In fact, because I am doing research for a forthcoming (by 2025 at the latest) nonfiction book, much of what I read was either directly or tangentially related to fascism and harmful new religious movements / cults! That meant an unusually high proportion of terrible bullshit in my literary diet. Consider this post the bezoar removed from one of my four stomachs by a surgeon-priest. For the sake of picking five and not sending everyone shrieking for the exits, I’ve confined myself to books that *are not overtly fascist.* That’s why, say, Julius Evola’s Handbook for Right-Wing Youth or literally anything by Freidrich Nietzsche aren't addressed here. Without further ado: the five worst books I read this year!

 

5) The Road to Jonestown: Jim Jones and Peoples Temple, by Jeff Guinn

On the surface, there’s nothing wrong with this general survey of the life of Jim Jones and Peoples Temple or its description of the nauseating, murderous nightmare of November 18, 1978. And that’s exactly what’s wrong with it; it passes for a proper, well-researched history. I’d taken extensive notes from Guinn’s book and, essentially, trusted that he had his facts right. His solid prose, occasionally morbid and fascinating descriptive passages, and supposed reference to many sources of information made me believe Guinn’s narrative of Jonestown.

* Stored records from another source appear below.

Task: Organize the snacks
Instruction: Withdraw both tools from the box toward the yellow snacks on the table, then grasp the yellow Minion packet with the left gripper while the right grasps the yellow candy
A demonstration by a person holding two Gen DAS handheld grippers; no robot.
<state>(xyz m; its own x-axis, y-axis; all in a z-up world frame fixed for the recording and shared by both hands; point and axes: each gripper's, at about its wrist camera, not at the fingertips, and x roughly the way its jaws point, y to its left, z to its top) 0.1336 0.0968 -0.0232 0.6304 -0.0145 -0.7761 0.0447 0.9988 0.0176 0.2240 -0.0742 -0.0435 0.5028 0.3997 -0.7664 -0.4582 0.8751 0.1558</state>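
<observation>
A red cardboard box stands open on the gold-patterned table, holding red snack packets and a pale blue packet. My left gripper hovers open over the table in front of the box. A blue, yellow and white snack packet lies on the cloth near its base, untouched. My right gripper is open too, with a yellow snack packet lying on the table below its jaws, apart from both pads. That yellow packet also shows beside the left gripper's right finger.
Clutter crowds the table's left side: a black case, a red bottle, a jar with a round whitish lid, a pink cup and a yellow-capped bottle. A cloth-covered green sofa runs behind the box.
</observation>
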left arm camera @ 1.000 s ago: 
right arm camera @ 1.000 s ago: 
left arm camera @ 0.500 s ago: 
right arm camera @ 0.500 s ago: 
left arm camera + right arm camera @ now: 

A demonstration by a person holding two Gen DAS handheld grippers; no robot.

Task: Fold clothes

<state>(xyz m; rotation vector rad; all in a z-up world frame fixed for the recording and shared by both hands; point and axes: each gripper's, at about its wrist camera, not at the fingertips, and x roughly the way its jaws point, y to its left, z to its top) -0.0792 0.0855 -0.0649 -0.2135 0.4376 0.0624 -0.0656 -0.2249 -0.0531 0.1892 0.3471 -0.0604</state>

This is unfortunate, because (as I found out by reading other Jonestown books) Guinn gets some very basic facts wrong in an utterly damning fashion. What year did Jones move from the United States to the Peoples Temple Agricultural Project in Guyana (AKA Jonestown)? Not the year Guinn says! What about the chronology of Peoples Temple activities in Redwood, Los Angeles, and San Francisco in California? Or Jones’ relative success or failure in wriggling his way into Bay Area politics? Guinn fucks that up too! I imagine that Guinn’s justification for these errors would be that he was trying to provide a brief, punchy summary rather than an exhaustive retelling.

Well, fuck you, Jeff Guinn, and the big-ass royalty checks you rode in on!

(NOTE: If you want to learn about this topic, there is still no better book than Tim Reiterman’s Raven. Not only was Reiterman there – he was one of the survivors of the airstrip shooting that killed Congressman Leo Ryan and touched off the massacre – he was also one of the few journalists dedicated to figuring Jones out in the years before the disastrous 1978 Guyana visit by Ryan, Reiterman, and company. It’s a hell of a book, one of the best nonfiction accounts of a tragedy I’ve ever read. Pick it up today.)

 

4) Black Magic in Science by Helena P. Blavatsky

Holy cow can Helena Blavatsky go fuck herself! While I consider the entirety of her oeuvre to be noxious bullshit with ruinous consequences for cultures the world over (seriously – from Adolf Hitler to Shoko Asahara, the now-executed former head of Aum Shinrikyo and the mastermind of the Tokyo Subway sarin attacks, you’ll find Blavatsky’s fingerprints on a baffling number and variety of atrocities).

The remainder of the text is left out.